Jama melted in the warmth of his mother’s words and he felt the liquid gold of love in his veins. He was silent, not wanting to break the spell between them, and she carried on.
“I know I’m tough on you, sometimes too tough, but do you know why I ask things of you? Things that you don’t understand are good for you? It’s because I have such high hopes, you are my good luck baby, you were born to be somebody, Goode. Do you know the year you were born became known as the year of the worm? Fat worms poked their noses out of the earth during the rainy season and came out to consume the grass, the trees, even our straw houses, until, finished, they suddenly disappeared. Everyone thought it was a sign of the end but the elders said they had seen it before and it was barako, as the rains would be plentiful afterward and our camels would breed fantastically. One old woman, Kissimee, told me that as my child would be born in the thick of that plague he would have the most beautiful luck, as if he had been born with the protection of all the saints, and he would see the four corners of the world. I believed her because no one knew that woman to ever make a false prophecy.”
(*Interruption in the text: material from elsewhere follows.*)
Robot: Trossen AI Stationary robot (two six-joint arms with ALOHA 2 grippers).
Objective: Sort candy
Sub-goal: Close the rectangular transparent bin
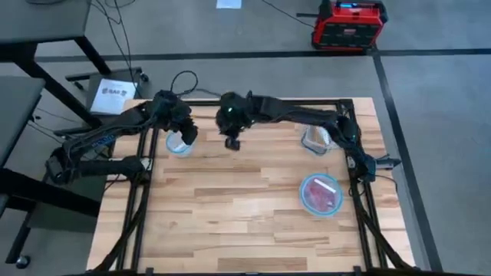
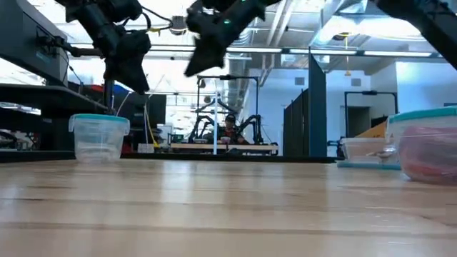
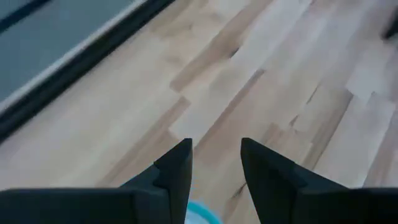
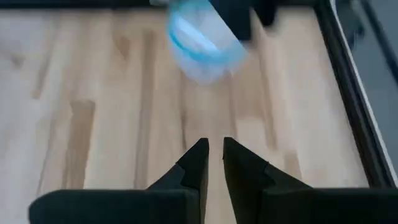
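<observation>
Red and magenta candy (image 1: pixel 322 196) lies in a clear blue-rimmed container (image 1: pixel 305 201) at the table's near right. A second container (image 1: pixel 317 139) at the far right holds pale pieces. A third container (image 1: pixel 179 145) stands at the far left. My left gripper (image 1: pixel 186 135) hangs open just above this container's rim (image 3: pixel 200 213), with nothing between its fingers. My right gripper (image 1: pixel 232 142) reaches across to the table's far middle. It hangs above bare wood, shut and with nothing showing between its fingers, to the right of the left container (image 4: pixel 200 38).
Black frame rails (image 1: pixel 142 199) run along the table's left, right and far sides. Bare wood (image 1: pixel 230 215) fills the middle and near part. A red box (image 1: pixel 347 24) and a paper (image 1: pixel 113 93) lie off the table.
</observation>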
Despite the beauty of her words, Jama felt his mother threading pearl after pearl of expectation into a noose that would sit loosely around his neck, ready for her to hang him one day. He pulled in close to her for an embrace and she wrapped her golden brown arms around his mahogany back, rubbing her fingers along his sharp spine.
“Let’s go back home to Hargeisa, hooyo.”
“One day, when we have enough to go back with,” she said with a kiss on his head. Untying a knot at the bottom of her dress, she pulled out a paisa coin and gave it to Jama. “See you back on the roof.”